Raw data:

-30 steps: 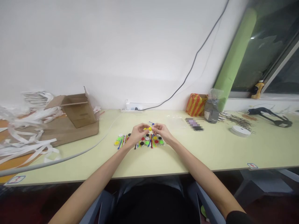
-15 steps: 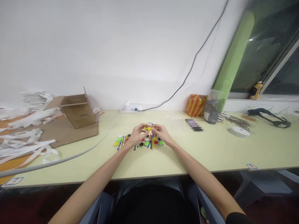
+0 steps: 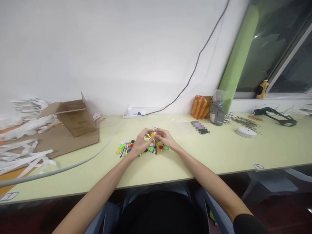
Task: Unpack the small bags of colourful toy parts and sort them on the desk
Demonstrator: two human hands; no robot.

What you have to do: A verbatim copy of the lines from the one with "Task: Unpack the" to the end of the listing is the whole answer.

Solved problem:
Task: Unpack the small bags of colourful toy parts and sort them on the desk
Demonstrator: two human hands; no robot.

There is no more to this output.